St James's is buying interpretation as a system, not as a service
The hospital logged 9,382 in person interpreter assignments in 2025, and the new tool has to clear three hard bars: bedside ready, medical grade, and GDPR clean.
The hospital logged 9,382 in person interpreter assignments in 2025, and the new tool has to clear three hard bars: bedside ready, medical grade, and GDPR clean.
St James's Hospital in Dublin logged 9,382 interpretation assignments in 2025. The figure has been widely reported as evidence of how multilingual the hospital's patient mix has become, and as a prompt to call an AI vendor. The procurement documents the hospital is using put a different constraint on the table: at that volume, the cost driver is a person physically present, in the building, paid by the visit.
Most of those 9,382 assignments required a translator to be physically present in the hospital, according to the procurement documents cited in a report on the tender. The majority were closed out in under an hour: a quick triage question, a consent form, a medication reconciliation, a discharge instruction. The list of top languages mirrors the migrant composition of modern Dublin. Ukrainian accounted for 1,852 assignments, roughly 19.7 per cent. Russian followed at 1,564 (16.7 per cent), then Romanian at 1,456, Portuguese at 1,033, and Polish at 690. Each one of those visits is, structurally, a request for a human to walk into a room within minutes.
The hospital is the country's largest acute general provider, with around 1,030 inpatient beds, 5,652 staff, roughly 60,000 emergency department visits in 2024, 362,115 outpatient appointments, 90,000 day-case admissions, and 24,450 inpatient discharges. A workload of half a million patient encounters a year, of which 9,382 triggered an interpreter request, makes the scale of the problem clear: a recurring, on-demand staffing line that the hospital has to fund for every short clinical encounter that crosses a language boundary.
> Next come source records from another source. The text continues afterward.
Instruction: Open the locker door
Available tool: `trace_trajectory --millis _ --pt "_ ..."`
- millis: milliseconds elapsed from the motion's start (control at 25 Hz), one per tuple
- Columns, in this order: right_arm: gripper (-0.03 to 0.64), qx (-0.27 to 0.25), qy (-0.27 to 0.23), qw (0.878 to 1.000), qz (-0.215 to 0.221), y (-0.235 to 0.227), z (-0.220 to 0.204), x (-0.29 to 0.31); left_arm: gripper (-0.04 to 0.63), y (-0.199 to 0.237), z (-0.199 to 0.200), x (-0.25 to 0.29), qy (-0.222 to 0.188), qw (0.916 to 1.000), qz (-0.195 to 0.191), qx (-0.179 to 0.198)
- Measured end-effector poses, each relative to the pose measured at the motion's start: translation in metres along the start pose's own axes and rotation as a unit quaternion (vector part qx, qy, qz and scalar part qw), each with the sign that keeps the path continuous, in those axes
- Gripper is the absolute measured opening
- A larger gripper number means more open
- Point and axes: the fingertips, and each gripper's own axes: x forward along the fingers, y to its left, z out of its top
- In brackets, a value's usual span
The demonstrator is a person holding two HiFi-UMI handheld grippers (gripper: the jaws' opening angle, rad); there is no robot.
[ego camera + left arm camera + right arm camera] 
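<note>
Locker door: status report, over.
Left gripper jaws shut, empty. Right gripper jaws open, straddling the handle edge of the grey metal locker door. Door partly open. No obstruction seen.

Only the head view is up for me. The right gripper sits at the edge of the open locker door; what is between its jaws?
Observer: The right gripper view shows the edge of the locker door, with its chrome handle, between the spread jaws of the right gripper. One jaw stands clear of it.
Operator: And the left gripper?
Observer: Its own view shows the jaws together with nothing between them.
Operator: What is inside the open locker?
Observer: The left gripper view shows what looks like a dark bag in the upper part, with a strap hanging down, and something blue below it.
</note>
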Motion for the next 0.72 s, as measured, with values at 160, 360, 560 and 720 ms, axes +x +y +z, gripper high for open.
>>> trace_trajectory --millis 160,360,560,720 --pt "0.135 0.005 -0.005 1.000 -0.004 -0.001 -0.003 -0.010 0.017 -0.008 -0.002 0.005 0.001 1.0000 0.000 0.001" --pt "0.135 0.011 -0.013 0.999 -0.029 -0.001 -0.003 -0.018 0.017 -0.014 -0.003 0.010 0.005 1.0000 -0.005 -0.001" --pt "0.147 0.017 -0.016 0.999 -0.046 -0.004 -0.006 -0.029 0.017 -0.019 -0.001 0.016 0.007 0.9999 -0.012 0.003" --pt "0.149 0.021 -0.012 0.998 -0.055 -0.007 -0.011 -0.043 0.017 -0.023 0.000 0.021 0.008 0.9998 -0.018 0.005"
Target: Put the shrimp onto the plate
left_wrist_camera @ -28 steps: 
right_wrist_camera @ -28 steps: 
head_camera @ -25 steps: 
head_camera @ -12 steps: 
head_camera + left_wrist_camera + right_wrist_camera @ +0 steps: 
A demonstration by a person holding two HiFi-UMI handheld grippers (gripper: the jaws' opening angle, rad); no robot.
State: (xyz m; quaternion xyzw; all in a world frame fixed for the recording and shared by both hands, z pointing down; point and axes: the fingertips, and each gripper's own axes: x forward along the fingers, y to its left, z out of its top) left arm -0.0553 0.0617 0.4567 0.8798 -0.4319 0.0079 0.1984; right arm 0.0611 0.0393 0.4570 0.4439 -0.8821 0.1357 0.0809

St James's is now seeking quotations from IT companies for a real-time interpretation tool that frontline staff can reach for in an urgent encounter, where the patient cannot wait for a scheduled call, and where the questions are short: allergies, current medications, what hurts, when did it start. The procurement documents name three non-negotiables: user-friendliness at the bedside, translation quality in a medical context, and GDPR compliance. On the third point the procurement language is pointed: audio of patients describing intimate symptoms cannot leave the EU, and the patient's data cannot feed a model that anyone outside the hospital can later query. A medical-context translation tool has to handle drug names, dosage instructions, and idiomatic symptom descriptions without loss, and run inside the hospital's own environment rather than wrapping a US-hosted general model.
Earlier this year, a research paper on Tallaght University Hospital, a sister acute provider southwest of Dublin, found that interpreters had been engaged almost 11,000 times over 17 months, across 64 languages, with Ukrainian accounting for roughly 29 per cent of bookings, followed by Russian, Polish, and Romanian. The demand curve tracks St James's closely: Ukrainian dominant in both, with Russian close behind, and Polish and Romanian in the top five. Whatever Tallaght has learned about scheduling, missed appointments, and end-of-shift surges is likely to land on St James's procurement within a quarter.
The cost of buying interpretation by the appointment, at acute-hospital volume, is a recurring line that grows with each demographic shift in the city. The real-time tool pitched for this slot has to clear a hard bar: ready at the bedside in under a minute, accurate enough to act on for a medication reconciliation, and engineered so that no part of the encounter leaks to a model that anyone outside the hospital can later read.
The tender's public listing on eTenders will close on a date the hospital has not yet published, after which the chosen vendor's identity and pilot scope will become the next test of whether the procurement's stated requirements can be met in practice. The hospital's own communications page has not yet carried a public statement on the procurement, and the 2025 news index shows the tender is a new piece of interpretation infrastructure the hospital has put to public competition. If the procurement returns a tool that lives up to the brief, Dublin's two largest acute hospitals will be the test case for the rest of the Irish system. If it returns a slicker version of the same on-demand service, the 9,382 figure will be the baseline against which next year's tender is measured.